I am being literal. Just three days ago, on 8th and 42nd, a man walked toward me with a live, pink rat perched atop his fedora (as if wearing a fedora wasn’t creepy enough). As he passed, I noticed two more rats sitting on his left shoulder – one purple, one blue. Sure, I could be making this up. It’s the internet, everything’s a lie. But there are some things women do not make up – sexual assault, and men in broad daylight with pastel rats on their shoulders.
All normal people are alike; each weirdo is weird in their own way. But nothing within my bounds of self-respect will ever approach Rat Whisperer, so seeing him in the flesh was like having my Pandora’s box of social graces blown to smithereens. New York City is the great equalizer. Here, it’s not a question of whether you shed pretenses, but simply how naked you get.
For all my belligerence about basically everything, I love my mother, and when she begs me not to run alone at night in Central Park, I oblige. Last night I was turning the corner to come home, listening to the Hamilton cast recording. (Spotify subway ads extol its personalized “Discover Weekly” algorithms, but I confound and defy them by listening to only ONE THING EVER. Recommend new songs for me now, robot!)

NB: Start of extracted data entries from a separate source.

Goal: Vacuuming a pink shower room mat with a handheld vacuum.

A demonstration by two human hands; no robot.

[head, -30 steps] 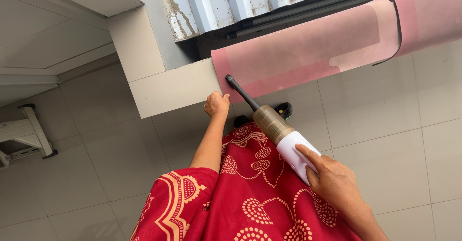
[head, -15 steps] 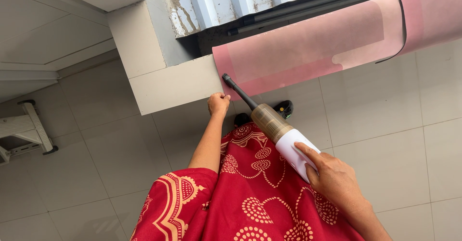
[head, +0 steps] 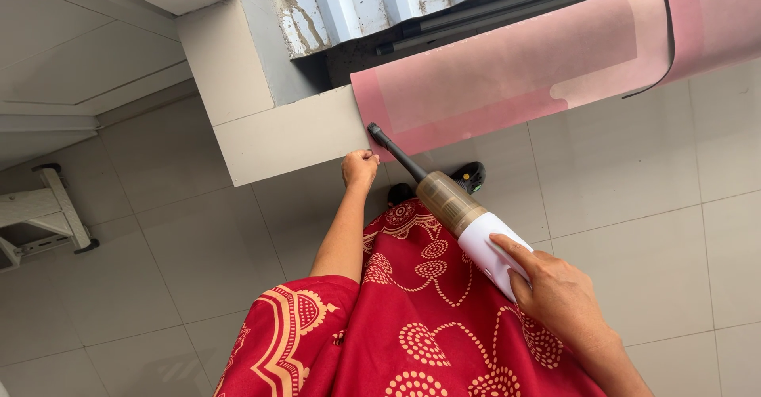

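Right hand (head: pixel 559 298) wrapped around the white body of a handheld vacuum (head: pixel 464 219), fingers closed on it, index finger laid along the casing. Thin black nozzle tip touching the lower edge of a pink mat (head: pixel 507 72) hanging over a grey ledge (head: pixel 289 135). Left hand (head: pixel 359 167) curled shut, pinching the mat's corner just beside the nozzle. Red patterned garment (head: pixel 412 318) below, tiled floor (head: pixel 634 183) underneath, white step stool (head: pixel 47 215) at left.

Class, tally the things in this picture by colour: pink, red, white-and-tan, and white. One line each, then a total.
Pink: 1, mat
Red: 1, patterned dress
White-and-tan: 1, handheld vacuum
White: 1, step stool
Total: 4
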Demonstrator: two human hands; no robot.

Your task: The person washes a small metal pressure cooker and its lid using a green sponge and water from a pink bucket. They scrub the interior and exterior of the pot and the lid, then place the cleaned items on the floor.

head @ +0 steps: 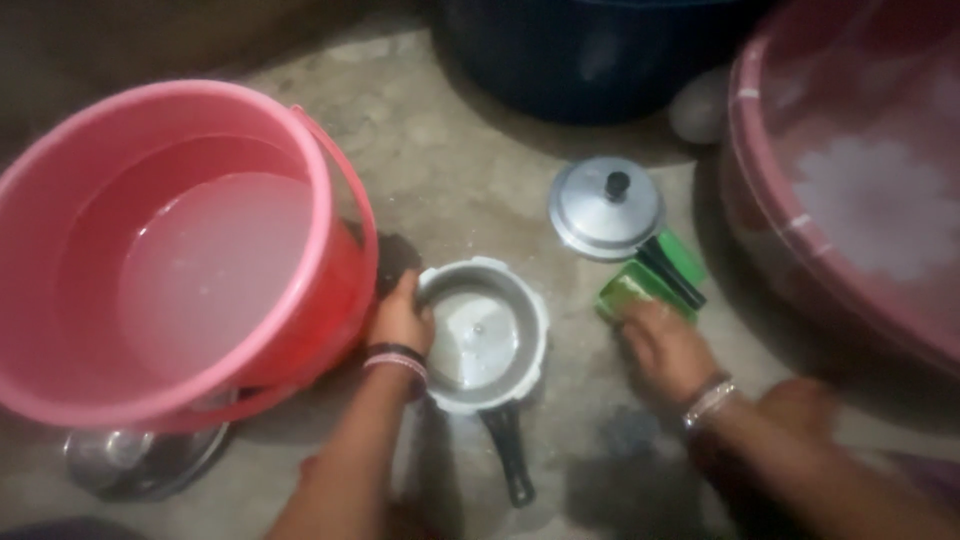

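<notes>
gripping the rim of a small metal pressure cooker (482,338), the left hand (400,322) has its fingers curled shut on the pot's edge, seemingly to steady it upright on the wet concrete floor (470,170), black handle pointing toward the person. the right hand (665,345) presses partly closed fingers on a green scrub sponge (628,290) lying on the floor just right of the pot. beyond it rests the cooker's lid (603,208), knob up. a pink bucket (320,180) of water stands just left, a big pink tub (745,120) far right.
</notes>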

“The Room Where It Happens” started playing, and for those of you that don’t know, it’s a roof-rattling jazz number performed by Aaron Burr. I saw a trail leading to a small clearing and noticed that it was about the size and shape of the actual Hamilton stage. Even without that, it was perfect: Secluded, but open enough to have lead time over lunging rapists. Dimly lit, but close enough to the main road for passers-by to see me struggling with an attacker after a blood-curdling scream. If these thoughts seem morose, there is an 96% chance that you are a person who plans for her eventual rape and murder (AKA "a woman").
When the banjo comes in at 1:11, I know it’s over. (A banjo! In a rap musical! WHAT A TIME TO BE ALIVE.) Remember that bar scene in Top Gun when Goose is like “I’ll bet you $20 that you can’t have sex with a girl here tonight ” – an early form of the Bechdel test – and Maverick gets this little twinkle in his eye? When I heard the banjo, I was simultaneously Mav and Goose AKA Schrödinger's Top Gun. One part “This is crazy, betcha won’t do it” mixed with “Awww yeah it’s going dooooooown”.
Rhythm slithers through my body, rustling leaves look down from the mezzanine as I scuff dirt here, there, everywhere, shimmying, twisting, stomping. “This is for you, suburban living room decor! I am making you proud, for I AM DANCING LIKE NO ONE IS WATCHING.” Fireflies spark all around me, the song crescendos, and here’s the pièce de résistance: At 4:04, a rat scurries across the clearing.
Listen to 4:04 and the ten seconds of whispering and cello pluckings that follow. Pray tell, does there exist in the entirety of the Broadway canon ten seconds of music more suited for a lone rat in the twilight?
In its final minute, the song goes berserk. I am breathing and sweating so hard that I stumble trying to regain balance after an especially dizzying spin and then? The music ends. The magic vanishes. The stage – mulch. The audience – trees. I remove my headphones, leave the clearing, and cross Central Park West as if nothing in the room had happened. (The rat though. The rat knew.)